There are some fairly good indications that the C02 concentration of the atmosphere has undergone natural variations in the past, before humans began to affect it. The best substantiated changes in C02 were those that occurred between glacial and interglacial periods during the last 650,000 years, where bubbles trapped in ice caps preserve samples of the ancient atmosphere that can be analyzed (Chapter 7).
The evidence of such fluctuations in C02 has set ecologists wondering what these might have been doing to plants in the past. During glacial phases, with C02 concentrations more than 30% lower than at present, plants may have suffered more drought due to the need to open their stomata more to get enough C02 to grow. Indeed, the glacial world was much drier with widespread deserts and scrub vegetation, and far less forest than the present-day world (Chapter 3). For instance, large parts of the central African and Asian rainforests were replaced by arid scrub and grassland. The Sahara Desert extended hundreds of kilometers farther south, compressing the vegetation zones on its margin down towards the equator. And Siberia, which is now covered by forests, was a dry cold semi-desert at that time. There are good climatological reasons to expect that the glacial world would have been drier (a more arid world is predicted by GCMs for the glacials, due to less evaporation from colder oceans transporting less water vapor around), but it is possible that the appearance of aridity was intensified by low C02 concentrations. Climate models so far seem to have trouble getting the world dry enough to match the indications from the plant fossil record, and it is possible that the additional "missing" factor in the aridity is the direct effect of low C02 on the plants.
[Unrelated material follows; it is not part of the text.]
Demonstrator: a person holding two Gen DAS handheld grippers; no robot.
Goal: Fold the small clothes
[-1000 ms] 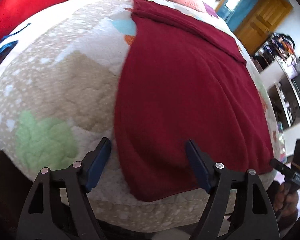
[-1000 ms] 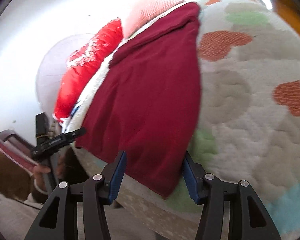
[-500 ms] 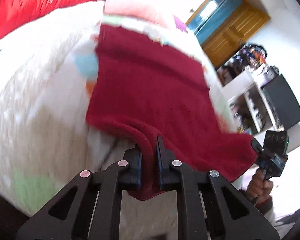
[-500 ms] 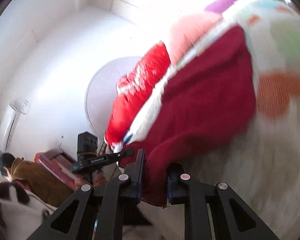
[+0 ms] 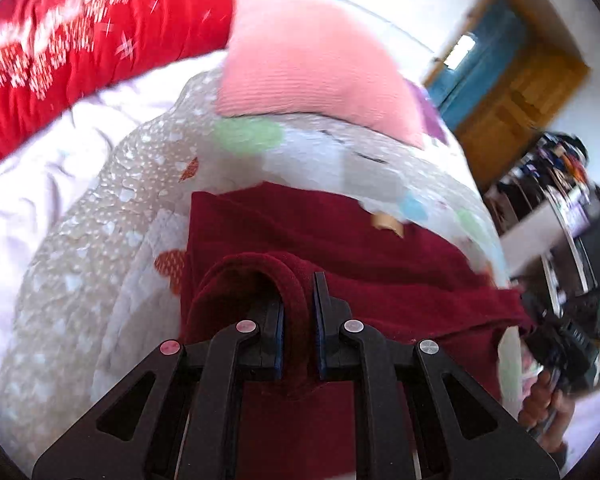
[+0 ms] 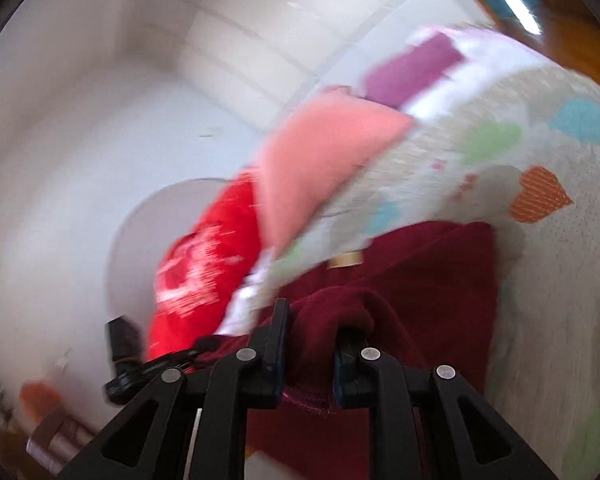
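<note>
A dark red knit garment (image 5: pixel 340 248) lies on a quilted bed cover (image 5: pixel 100 248) with coloured hearts. My left gripper (image 5: pixel 298 300) is shut on a bunched edge of the garment and holds it lifted over the rest of the cloth. My right gripper (image 6: pixel 310 332) is shut on another bunched edge of the same garment (image 6: pixel 432 272). The right gripper also shows at the right edge of the left wrist view (image 5: pixel 560 340), and the left gripper at the lower left of the right wrist view (image 6: pixel 148 364). Both views are motion-blurred.
A pink pillow (image 5: pixel 312 76) and a red quilt (image 5: pixel 72 48) lie at the head of the bed. A purple cloth (image 6: pixel 412 68) lies beyond the pillow. A wooden door (image 5: pixel 516 92) and shelves (image 5: pixel 556 184) stand to the right.
Both grippers closed on the garment's near hem and have carried it forward toward the pillow, so the near part now lies folded over the far part.
</note>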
Some other rather strange aspects of the vegetation of the glacial world might have been due to the effects of C02 on plant physiology. For instance, the open, arid steppe-tundra vegetation (see Chapter 3) that covered Siberia and northern Europe during ice ages combined species of plants that do not normally grow together nowadays. There were typical tundra species such as dwarf willows (Salix) and sedges (Cyperaceae) alongside steppe species such as Russian thistle (Kochia) and wormwoods (Artemisia), leading to the name "steppe-tundra" to describe this vegetation type. Also present in the steppe-tundra were plants that are now confined to seashores (e.g. stag's horn plantain, Plantago maritima), and genera that are commonly found on builders' rubble (e.g., dock, Rumex). Some ecologists who have studied ice age vegetation suggest that the steppe-tundra was a product of low C02 levels, bending the niche requirements of plants that cannot normally survive in the same place. However, it could also have been due to the very different climates of the ice age world, with combinations of climatic attributes that do not occur today allowing these plants from different biomes to grow together.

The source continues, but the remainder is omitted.